Problem details:
Would you please transcribe, exactly as written, the lines of the entries below starting at the one that holds "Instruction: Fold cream" and ending at the one that holds "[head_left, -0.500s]", both included?

Records contained in a dataset

******************************

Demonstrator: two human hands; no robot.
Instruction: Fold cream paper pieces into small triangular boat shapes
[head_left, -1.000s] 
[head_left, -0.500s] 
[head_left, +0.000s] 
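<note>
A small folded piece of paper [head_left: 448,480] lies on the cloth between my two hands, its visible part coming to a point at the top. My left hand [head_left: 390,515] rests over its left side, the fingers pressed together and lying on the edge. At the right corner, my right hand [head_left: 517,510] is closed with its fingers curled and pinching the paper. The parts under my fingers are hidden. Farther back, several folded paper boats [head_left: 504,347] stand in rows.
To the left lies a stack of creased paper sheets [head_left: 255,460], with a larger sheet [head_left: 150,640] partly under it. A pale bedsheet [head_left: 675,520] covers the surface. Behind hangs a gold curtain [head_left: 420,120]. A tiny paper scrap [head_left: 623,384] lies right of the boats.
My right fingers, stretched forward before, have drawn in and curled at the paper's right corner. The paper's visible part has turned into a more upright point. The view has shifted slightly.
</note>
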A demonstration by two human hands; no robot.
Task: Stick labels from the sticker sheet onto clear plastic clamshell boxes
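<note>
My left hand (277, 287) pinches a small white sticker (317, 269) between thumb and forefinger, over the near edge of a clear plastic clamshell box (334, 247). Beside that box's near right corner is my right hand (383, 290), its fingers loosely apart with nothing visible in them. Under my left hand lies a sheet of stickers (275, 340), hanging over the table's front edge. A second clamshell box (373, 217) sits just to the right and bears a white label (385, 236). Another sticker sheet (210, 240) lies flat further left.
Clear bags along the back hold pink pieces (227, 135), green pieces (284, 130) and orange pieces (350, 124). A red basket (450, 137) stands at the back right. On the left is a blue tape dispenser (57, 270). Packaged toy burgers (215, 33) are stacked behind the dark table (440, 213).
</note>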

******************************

Response for this exercise:
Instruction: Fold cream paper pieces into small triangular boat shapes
[head_left, -1.000s] 
[head_left, -0.500s] 

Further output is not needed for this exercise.